Groucho hit me up, I know where the rest of the cars went


----------



## GTO JUDGE (May 14, 2005)

Nordstorms is on crack or something. I wanted to pick up a set of factory tires. On Ebay they were selling them without rims for 400 with a reserve. I wrote them the first time I seen them and asked if they can do any better. I was told NO, sorry. Well no one bid the reserve on them. I then seen them again on Ebay for 400 with NO reserve for a set of 4. I waited until the auction ended with NO bids and wrote them an email. I told them I am interested if they get real. I was then offered a set of 4 with "less than 10 miles on them" for 375. I paid 50 shipping. Got them delivered for 425.00. I checked around before I purchased them and they are expensive. 

My local dealer wanted 280 each, various tire places wanted 150 on up for them. I don't think I got too bad a deal for the G-Force Z's. 
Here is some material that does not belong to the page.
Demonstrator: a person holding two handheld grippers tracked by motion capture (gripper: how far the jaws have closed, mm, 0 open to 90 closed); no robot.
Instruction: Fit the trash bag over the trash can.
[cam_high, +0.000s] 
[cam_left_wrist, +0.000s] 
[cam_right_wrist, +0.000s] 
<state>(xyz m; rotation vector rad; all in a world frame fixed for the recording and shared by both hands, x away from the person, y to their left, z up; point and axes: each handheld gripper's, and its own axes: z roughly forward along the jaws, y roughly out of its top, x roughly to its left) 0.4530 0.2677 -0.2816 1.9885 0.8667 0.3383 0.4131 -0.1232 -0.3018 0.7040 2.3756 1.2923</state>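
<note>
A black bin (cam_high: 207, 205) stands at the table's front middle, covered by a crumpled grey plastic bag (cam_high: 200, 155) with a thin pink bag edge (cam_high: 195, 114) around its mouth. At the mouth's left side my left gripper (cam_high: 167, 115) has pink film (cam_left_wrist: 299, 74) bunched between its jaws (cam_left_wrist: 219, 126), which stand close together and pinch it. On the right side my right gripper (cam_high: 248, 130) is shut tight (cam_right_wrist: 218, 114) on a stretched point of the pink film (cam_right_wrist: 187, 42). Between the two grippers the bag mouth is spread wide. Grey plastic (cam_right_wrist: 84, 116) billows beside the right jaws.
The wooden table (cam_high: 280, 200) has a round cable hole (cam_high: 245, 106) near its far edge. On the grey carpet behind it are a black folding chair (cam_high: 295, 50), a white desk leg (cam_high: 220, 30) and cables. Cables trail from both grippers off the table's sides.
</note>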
Nordstorms wanted a fortune for them on ebay. When no one bid they lowered the price on them. They want a mint for the parts they have. Somebody there is hallucinating.


----------



## yellow04gto (Sep 23, 2005)

groucho...does it matter what year are you just looking for replacements


----------



## Xman (Oct 31, 2004)

http://www.gandrautoparts.com/

They had about a dozen of the wrecked ones.


----------



## Groucho (Sep 11, 2004)

yellow04gto said:


> groucho...does it matter what year are you just looking for replacements



I was looking for a spare pair that I could send out to get smoked without having to remove my set...since she's my daily driver, I need them. 

Thanks to your generosity, that's no longer a factor. :cheers


----------



## Groucho (Sep 11, 2004)

Got the lights!

Thanks!!!


----------